In [None]:
import numpy as np
import pandas as pd
import geopandas as gpd
import fiona
import glob
import os
import contextily as ctx
from scipy.spatial import cKDTree
from shapely.geometry import Point
import json
from tqdm.auto import tqdm
from tqdm.contrib.concurrent import process_map, thread_map
pd.set_option('min_rows', 30)
import sys
sys.path.append('..')
from importlib import reload
# import src.utils as utils
# reload(utils)
import matplotlib.pyplot as plt
plt.rcParams['figure.figsize'] = (12, 12)
pd.set_option('display.max_columns', None)
pd.set_option('display.max_rows', 10)
max_workers = 30

In [None]:
def gdf2tree(gdf):
    return cKDTree(np.array(list(gdf[~gdf.geometry.isna()].geometry.apply(lambda x: (x.x, x.y)))))

In [None]:
%%time
## read in
df = pd.read_csv("restricted/BCs_issued_by_AUP_TLADCs_2021FEB (1).csv", encoding='cp1252')
bcs = gpd.GeoDataFrame(df, geometry=gpd.points_from_xy(df.X_Coordinate, df.Y_Coordinate))

In [None]:
ax = bcs.sample(1000).plot(column='Building_Type_Group', legend=True, figsize=(20,20))
ctx.add_basemap(ax, crs=bcs.crs)

In [None]:
# addressing of building consents is very inconsistent
# some building consents have street name in ADDRESS_2, some have suburb, some even have 'Auckland'
bcs[bcs.ADDRESS_2 == 'Auckland'].sample(5)

In [None]:
# one address has no ADDRESS_1, but an ADDRESS_2 with a leading digit
display(bcs[bcs.ADDRESS_1.isna() & ~bcs.ADDRESS_2.isna()][bcs[bcs.ADDRESS_1.isna() & ~bcs.ADDRESS_2.isna()].ADDRESS_2.str.contains('^[0-9]', regex=True)])
# move address 2 to address 1 for that one BC...
bcs.loc[bcs.OBS == 146813, 'ADDRESS_1'] = "25 HOLLYFORD DRV"
bcs.loc[bcs.OBS == 146813, 'ADDRESS_2'] = ""

In [None]:
%%time
# get number and name of street (but not 'road', 'street', 'place' etc)
# this can be used to match addresses with building consents

def number_name_bc(x):
    """extract street number and first complete word of the street name from building consents"""
    if x.ADDRESS_1 is None:
        pass
    else:
        # get number and first word of address
        joined_address = ' '.join([str(x[f'ADDRESS_{i}']) for i in [1,2, 3]]).lower()
        return ' '.join(joined_address.split(' ')[:2])

def full_address_bc(x):
    """extract full address from building consents"""
    if x.ADDRESS_1 is None:
        pass
    else:
        # get number and first word of address
        joined_address = ' '.join([str(x[f'ADDRESS_{i}']) for i in [1,2, 3] if not str(x[f'ADDRESS_{i}']) == 'nan']).lower()
        return joined_address

bcs['number_name'] = bcs.apply(number_name_bc, axis=1)
bcs['full_address'] = bcs.apply(full_address_bc, axis=1)

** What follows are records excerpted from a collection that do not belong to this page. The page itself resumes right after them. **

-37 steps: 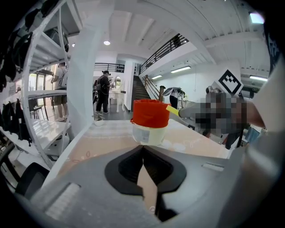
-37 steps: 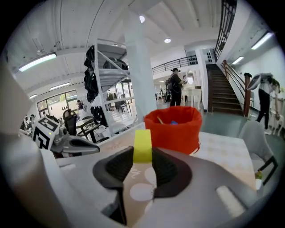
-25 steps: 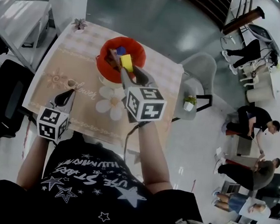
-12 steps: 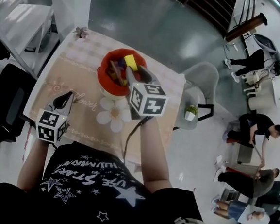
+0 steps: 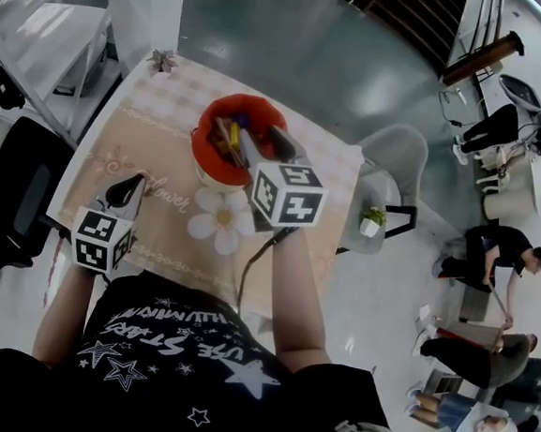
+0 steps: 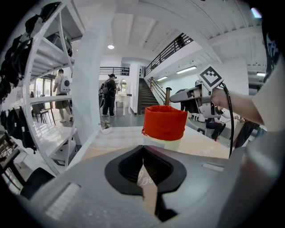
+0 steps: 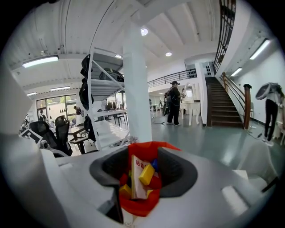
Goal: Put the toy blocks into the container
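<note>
The red container [image 5: 201,146] stands on the table's far half and holds several toy blocks. My right gripper [image 5: 258,146] hangs over its mouth, its jaws opening, nothing pressed between them. In the right gripper view a yellow block [image 7: 147,174], a flat white and red block [image 7: 135,178] and a blue one [image 7: 155,164] lie inside the container [image 7: 136,207], under my right gripper [image 7: 143,162]. My left gripper [image 5: 127,191] rests low at the table's left, shut and empty. The left gripper view has my left gripper [image 6: 143,171] facing the container [image 6: 164,124] with the right gripper [image 6: 178,95] above it.
A beige cloth with a white flower print [image 5: 219,217] covers the table [image 5: 156,238]. A small plant [image 5: 162,60] sits at its far left corner. A grey chair [image 5: 393,155] with a potted plant [image 5: 371,221] stands to the right, a black chair [image 5: 14,188] to the left. People are far right.
The right gripper held a yellow block over the container; its jaws have spread and the block now lies inside. The left gripper has stayed put.
</note>
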`<state>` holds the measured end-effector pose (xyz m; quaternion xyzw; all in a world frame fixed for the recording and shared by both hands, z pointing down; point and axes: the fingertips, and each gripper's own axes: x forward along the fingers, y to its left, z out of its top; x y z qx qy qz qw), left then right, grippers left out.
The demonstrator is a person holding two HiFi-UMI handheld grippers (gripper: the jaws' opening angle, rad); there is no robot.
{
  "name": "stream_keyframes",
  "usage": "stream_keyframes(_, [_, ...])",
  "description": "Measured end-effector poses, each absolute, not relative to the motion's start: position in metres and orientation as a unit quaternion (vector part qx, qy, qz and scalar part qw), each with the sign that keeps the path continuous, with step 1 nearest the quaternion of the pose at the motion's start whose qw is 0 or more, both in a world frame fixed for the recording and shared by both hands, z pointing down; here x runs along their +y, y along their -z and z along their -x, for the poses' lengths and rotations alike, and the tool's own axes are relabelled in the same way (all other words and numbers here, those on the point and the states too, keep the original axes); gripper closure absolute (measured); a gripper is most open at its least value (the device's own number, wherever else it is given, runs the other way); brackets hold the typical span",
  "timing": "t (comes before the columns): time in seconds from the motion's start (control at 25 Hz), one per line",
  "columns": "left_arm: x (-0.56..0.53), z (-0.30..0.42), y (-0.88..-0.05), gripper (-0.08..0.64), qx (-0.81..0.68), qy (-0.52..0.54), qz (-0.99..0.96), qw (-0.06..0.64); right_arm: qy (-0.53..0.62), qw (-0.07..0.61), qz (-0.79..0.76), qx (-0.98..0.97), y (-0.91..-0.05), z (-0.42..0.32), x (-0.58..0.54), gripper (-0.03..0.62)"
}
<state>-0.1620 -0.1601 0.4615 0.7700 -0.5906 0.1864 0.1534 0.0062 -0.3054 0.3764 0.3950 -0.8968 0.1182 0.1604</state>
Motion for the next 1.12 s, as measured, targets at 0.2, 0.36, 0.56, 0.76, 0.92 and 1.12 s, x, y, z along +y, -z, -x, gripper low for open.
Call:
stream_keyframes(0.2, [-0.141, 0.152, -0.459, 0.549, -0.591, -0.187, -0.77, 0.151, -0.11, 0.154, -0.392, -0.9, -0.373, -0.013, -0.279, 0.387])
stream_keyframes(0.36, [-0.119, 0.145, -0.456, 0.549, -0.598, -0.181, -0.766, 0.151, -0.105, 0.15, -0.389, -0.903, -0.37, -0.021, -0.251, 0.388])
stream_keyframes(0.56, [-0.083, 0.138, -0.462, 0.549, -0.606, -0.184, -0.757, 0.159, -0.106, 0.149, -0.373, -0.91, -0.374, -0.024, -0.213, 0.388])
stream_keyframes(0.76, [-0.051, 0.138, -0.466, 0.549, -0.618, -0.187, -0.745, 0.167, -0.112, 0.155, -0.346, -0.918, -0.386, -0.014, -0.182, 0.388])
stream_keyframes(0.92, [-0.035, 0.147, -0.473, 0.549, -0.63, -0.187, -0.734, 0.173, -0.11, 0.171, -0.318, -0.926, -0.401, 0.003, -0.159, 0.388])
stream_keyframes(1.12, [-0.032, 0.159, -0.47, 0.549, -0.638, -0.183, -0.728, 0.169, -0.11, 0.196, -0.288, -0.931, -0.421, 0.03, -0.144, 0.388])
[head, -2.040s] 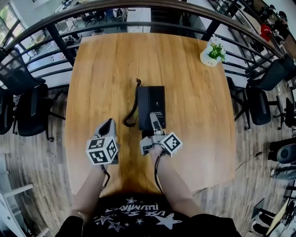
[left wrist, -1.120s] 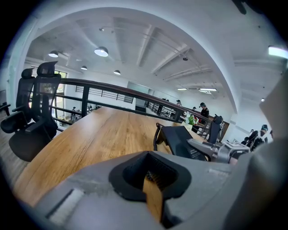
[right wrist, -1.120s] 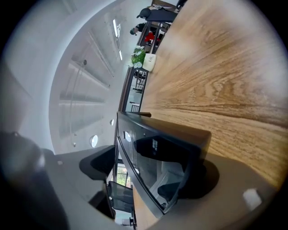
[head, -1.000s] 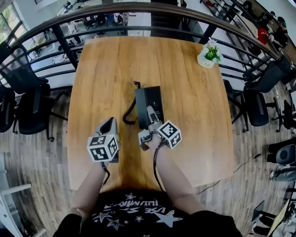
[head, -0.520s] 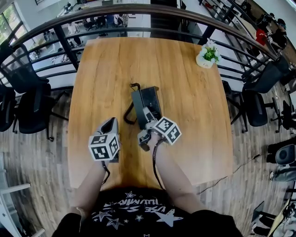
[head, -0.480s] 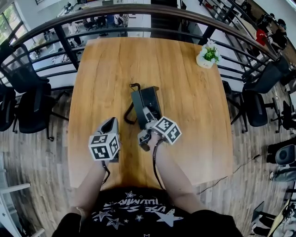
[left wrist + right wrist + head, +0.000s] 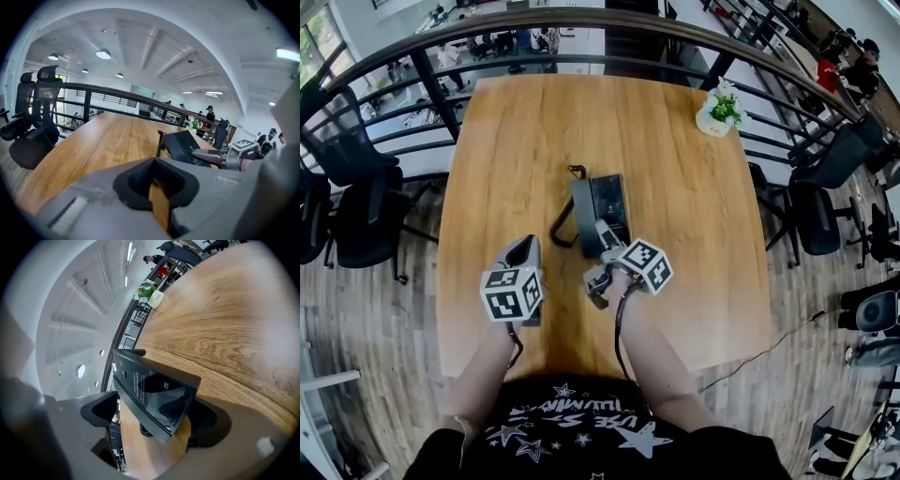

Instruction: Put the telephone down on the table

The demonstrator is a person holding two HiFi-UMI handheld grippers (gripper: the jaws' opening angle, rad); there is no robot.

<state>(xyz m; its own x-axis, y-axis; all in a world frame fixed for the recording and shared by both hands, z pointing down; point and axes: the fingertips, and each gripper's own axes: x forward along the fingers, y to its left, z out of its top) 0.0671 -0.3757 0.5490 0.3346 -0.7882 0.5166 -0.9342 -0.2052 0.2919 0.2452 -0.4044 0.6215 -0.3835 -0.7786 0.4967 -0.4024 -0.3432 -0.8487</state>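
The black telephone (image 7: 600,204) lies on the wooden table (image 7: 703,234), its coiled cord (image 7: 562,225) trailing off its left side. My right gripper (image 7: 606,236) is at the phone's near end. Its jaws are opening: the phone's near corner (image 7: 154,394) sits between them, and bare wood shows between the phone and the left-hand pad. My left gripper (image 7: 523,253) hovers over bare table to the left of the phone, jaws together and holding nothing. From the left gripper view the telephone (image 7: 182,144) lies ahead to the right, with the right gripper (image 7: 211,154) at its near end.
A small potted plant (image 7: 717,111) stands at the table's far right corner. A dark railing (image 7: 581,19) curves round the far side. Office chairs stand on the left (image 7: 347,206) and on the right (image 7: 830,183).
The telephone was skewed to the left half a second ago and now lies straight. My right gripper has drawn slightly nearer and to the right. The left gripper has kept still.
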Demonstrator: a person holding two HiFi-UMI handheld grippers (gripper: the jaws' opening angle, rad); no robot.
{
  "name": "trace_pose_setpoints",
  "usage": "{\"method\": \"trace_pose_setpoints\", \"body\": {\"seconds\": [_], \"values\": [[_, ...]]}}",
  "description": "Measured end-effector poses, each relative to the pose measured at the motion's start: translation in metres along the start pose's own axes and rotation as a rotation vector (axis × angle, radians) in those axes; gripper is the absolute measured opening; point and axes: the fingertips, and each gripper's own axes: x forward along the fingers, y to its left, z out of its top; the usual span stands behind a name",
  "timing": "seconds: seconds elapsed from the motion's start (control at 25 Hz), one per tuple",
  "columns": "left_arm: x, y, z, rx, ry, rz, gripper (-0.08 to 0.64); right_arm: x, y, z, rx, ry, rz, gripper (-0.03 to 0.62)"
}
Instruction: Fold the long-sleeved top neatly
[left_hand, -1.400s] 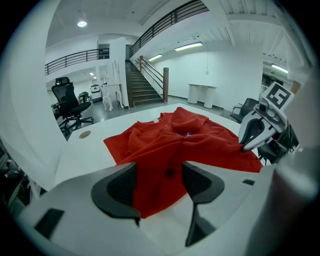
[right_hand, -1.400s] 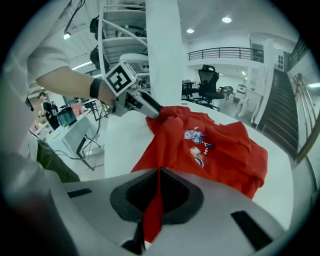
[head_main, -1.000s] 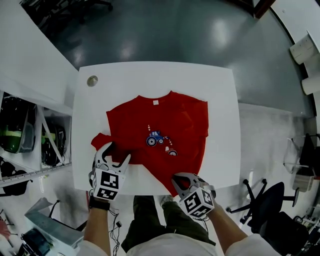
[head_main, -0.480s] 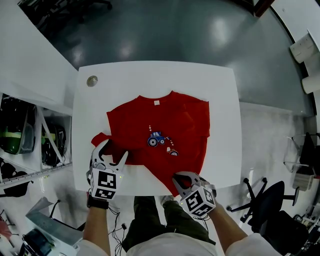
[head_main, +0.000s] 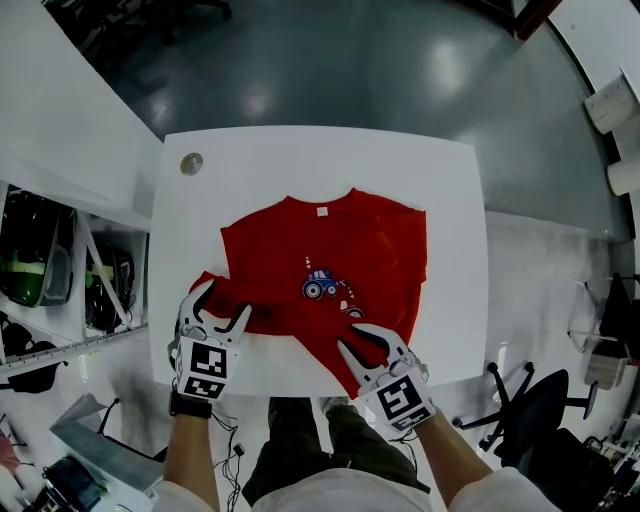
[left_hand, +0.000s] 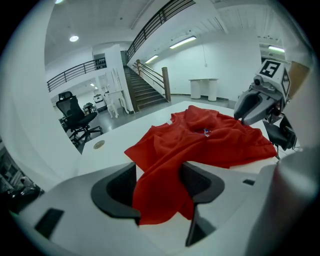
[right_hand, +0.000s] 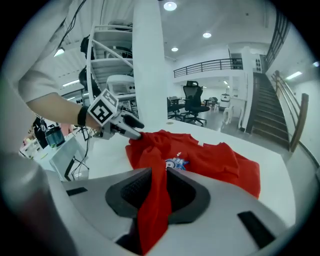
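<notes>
Along the near left edge of the white table (head_main: 300, 160), the left gripper (head_main: 226, 302) points down with its jaws spread wide. The sleeve (head_main: 203, 284) that sticks out at the left of the red long-sleeved top (head_main: 330, 240) runs between them, and neither pad presses on it. I read that loose straddle as a stance for taking up or laying out the sleeve, not as a grip. At the table's far left corner sits a small round disc (head_main: 191, 163), well apart from the garment.

The top lies front up across the middle of the table, neck away from the person. Its blue tractor print (head_main: 320, 286) is near the centre, and the body is creased rather than smooth. No sleeve spreads out to the right, so that one seems already laid in over the body. If so, the left sleeve is the part yet to be brought in.

At the near right, the right gripper (head_main: 357, 340) sits over the lower hem. Its jaws have just been opening and stand a little apart, with a ridge of red cloth hanging between them, apparently not pinched.

Both grippers thus have the top's near edge between their jaws, the left on the sleeve and the right on the hem, and neither holds it
</notes>
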Motion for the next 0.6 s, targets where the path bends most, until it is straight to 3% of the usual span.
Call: {"method": "trace_pose_setpoints", "body": {"seconds": [0.28,0.6], "values": [[-0.007,0.021,-0.010,-0.057,0.001,-0.019,0.290,0.026,-0.005,0.036,0.003,-0.057,0.007,0.094],[-0.031,0.047,-0.010,-0.134,-0.086,-0.108,0.288,0.049,-0.001,0.047,-0.012,-0.046,0.028,0.081]]}}
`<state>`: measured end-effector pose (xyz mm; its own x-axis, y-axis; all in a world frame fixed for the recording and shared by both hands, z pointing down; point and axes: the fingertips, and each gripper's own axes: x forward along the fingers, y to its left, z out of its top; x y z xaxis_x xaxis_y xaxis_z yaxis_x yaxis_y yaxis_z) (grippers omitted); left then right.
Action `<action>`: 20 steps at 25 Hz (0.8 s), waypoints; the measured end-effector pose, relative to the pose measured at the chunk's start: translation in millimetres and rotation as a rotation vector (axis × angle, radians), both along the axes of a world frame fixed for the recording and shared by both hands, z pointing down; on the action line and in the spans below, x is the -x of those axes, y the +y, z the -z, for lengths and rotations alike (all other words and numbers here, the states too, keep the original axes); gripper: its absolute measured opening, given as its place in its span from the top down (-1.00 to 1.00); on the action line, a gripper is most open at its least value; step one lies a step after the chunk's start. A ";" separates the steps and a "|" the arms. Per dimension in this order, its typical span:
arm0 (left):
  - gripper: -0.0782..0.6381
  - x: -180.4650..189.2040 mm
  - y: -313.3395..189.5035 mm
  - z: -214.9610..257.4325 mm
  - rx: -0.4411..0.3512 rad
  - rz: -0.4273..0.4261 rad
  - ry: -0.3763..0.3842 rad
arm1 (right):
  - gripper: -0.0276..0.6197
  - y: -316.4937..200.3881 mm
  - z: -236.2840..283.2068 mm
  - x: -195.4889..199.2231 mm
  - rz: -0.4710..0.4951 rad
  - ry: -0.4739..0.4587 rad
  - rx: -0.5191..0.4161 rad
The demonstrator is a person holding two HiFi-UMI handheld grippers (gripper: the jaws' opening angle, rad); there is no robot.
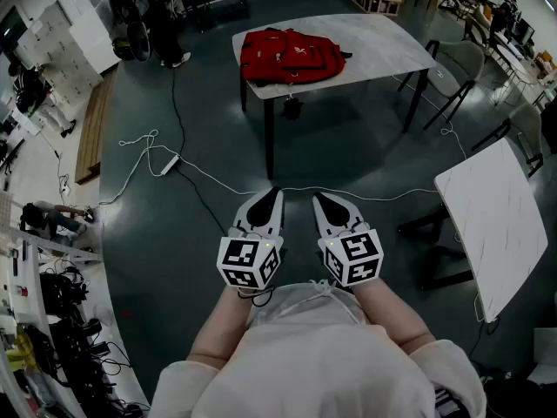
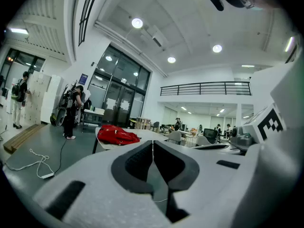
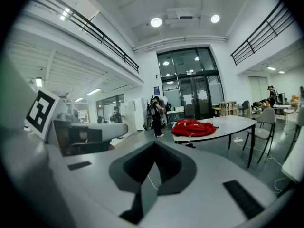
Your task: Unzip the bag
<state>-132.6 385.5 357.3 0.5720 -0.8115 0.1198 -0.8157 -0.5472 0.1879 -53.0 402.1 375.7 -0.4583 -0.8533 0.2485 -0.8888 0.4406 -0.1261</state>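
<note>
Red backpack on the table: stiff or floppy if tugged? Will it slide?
Probably floppy: the backpack lies slumped and creased, so fabric would likely bunch. It may slide, since the table top looks smooth. It lies fairly flat, so likely light.

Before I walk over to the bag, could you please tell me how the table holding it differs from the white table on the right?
The grey table carries the red bag; the white table shows nothing on its visible top. The grey table stands farther off, straight ahead; the white table is nearer, at the person's right. Both have pale tops on dark legs.
</note>
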 end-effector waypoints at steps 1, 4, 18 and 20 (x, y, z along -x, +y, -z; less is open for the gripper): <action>0.72 2.4 -1.3 -1.3 0.004 0.002 -0.002 | 0.83 -1.1 -1.2 2.4 0.004 0.000 0.005; 0.72 6.5 -2.6 -4.6 0.015 0.004 -0.005 | 0.83 -2.2 -3.7 7.1 0.013 0.002 0.014; 0.72 20.4 -8.6 -35.7 0.106 0.003 0.012 | 0.83 -11.9 -26.0 8.5 -0.039 -0.034 0.094; 0.72 25.8 -11.2 -42.9 0.129 0.023 0.024 | 0.83 -16.7 -30.7 8.8 -0.034 -0.041 0.110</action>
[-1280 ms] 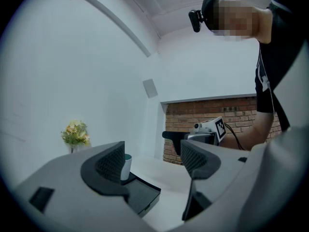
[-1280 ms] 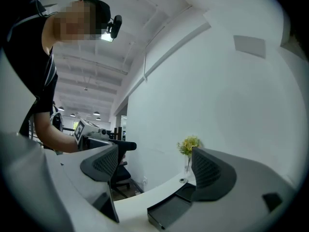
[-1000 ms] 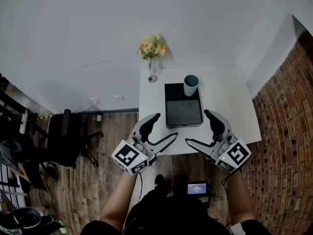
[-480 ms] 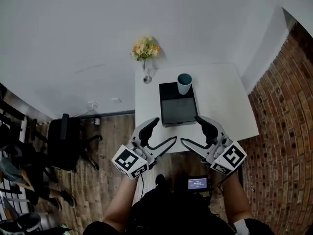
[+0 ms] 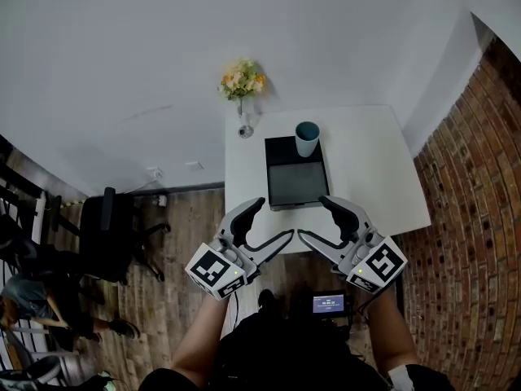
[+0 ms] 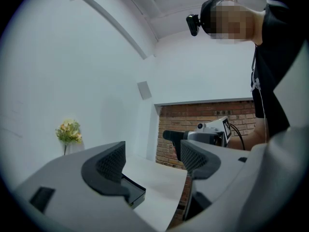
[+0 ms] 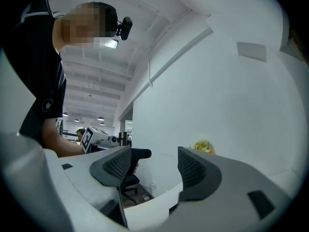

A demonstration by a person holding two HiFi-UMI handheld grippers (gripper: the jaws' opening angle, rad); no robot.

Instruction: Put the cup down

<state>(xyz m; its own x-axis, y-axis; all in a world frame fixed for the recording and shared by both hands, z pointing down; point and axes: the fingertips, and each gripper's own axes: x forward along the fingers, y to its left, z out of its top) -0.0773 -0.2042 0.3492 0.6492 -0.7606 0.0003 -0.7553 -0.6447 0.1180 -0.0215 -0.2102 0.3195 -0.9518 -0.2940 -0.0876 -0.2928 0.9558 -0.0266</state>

# there will still be some cases where there is no street number
display(bcs.number_name.sample(5))

In [None]:
# check the number of rows where number_name has its last character as numeric; this should be zero
print(sum(bcs['number_name'].apply(lambda x: x[-1] in [i for i in range(10)])))

#### Split into three branches:  
- those with an address number range (e.g. 10-20)
- those with a single number (e.g. 10)
- those with no number  

Those with no number cannot be matched with addresses to get a more accuract coordinate.

In [None]:
bcs_non_na = bcs[~bcs.ADDRESS_1.isna()]
bcs_ranged = bcs_non_na[bcs_non_na.ADDRESS_1.str.contains('^[0-9]+-[0-9]', regex=True)]
# get all bcs which start with a digit
bcs_numbered = bcs_non_na[bcs_non_na.ADDRESS_1.str.contains('^[0-9]', regex=True)]
# exclude those in bcs_ranged
bcs_numbered = bcs_numbered[~bcs_numbered.ADDRESS_1.str.contains('^[0-9]+-[0-9]', regex=True)]
bcs_others = pd.concat([bcs_non_na[~bcs_non_na.ADDRESS_1.str.contains('^[0-9]', regex=True)], bcs[bcs.ADDRESS_1.isna()]])
print('non na bcs:', len(bcs_non_na))
print()
print('1. ranged:', len(bcs_ranged))
print('2. numbered:', len(bcs_numbered))
print('3. non ranged/non numbered:', len(bcs_others))
print('total bcs:', len(bcs))
print('sum of 1, 2, 3:', len(bcs_ranged) + len(bcs_numbered) + len(bcs_others))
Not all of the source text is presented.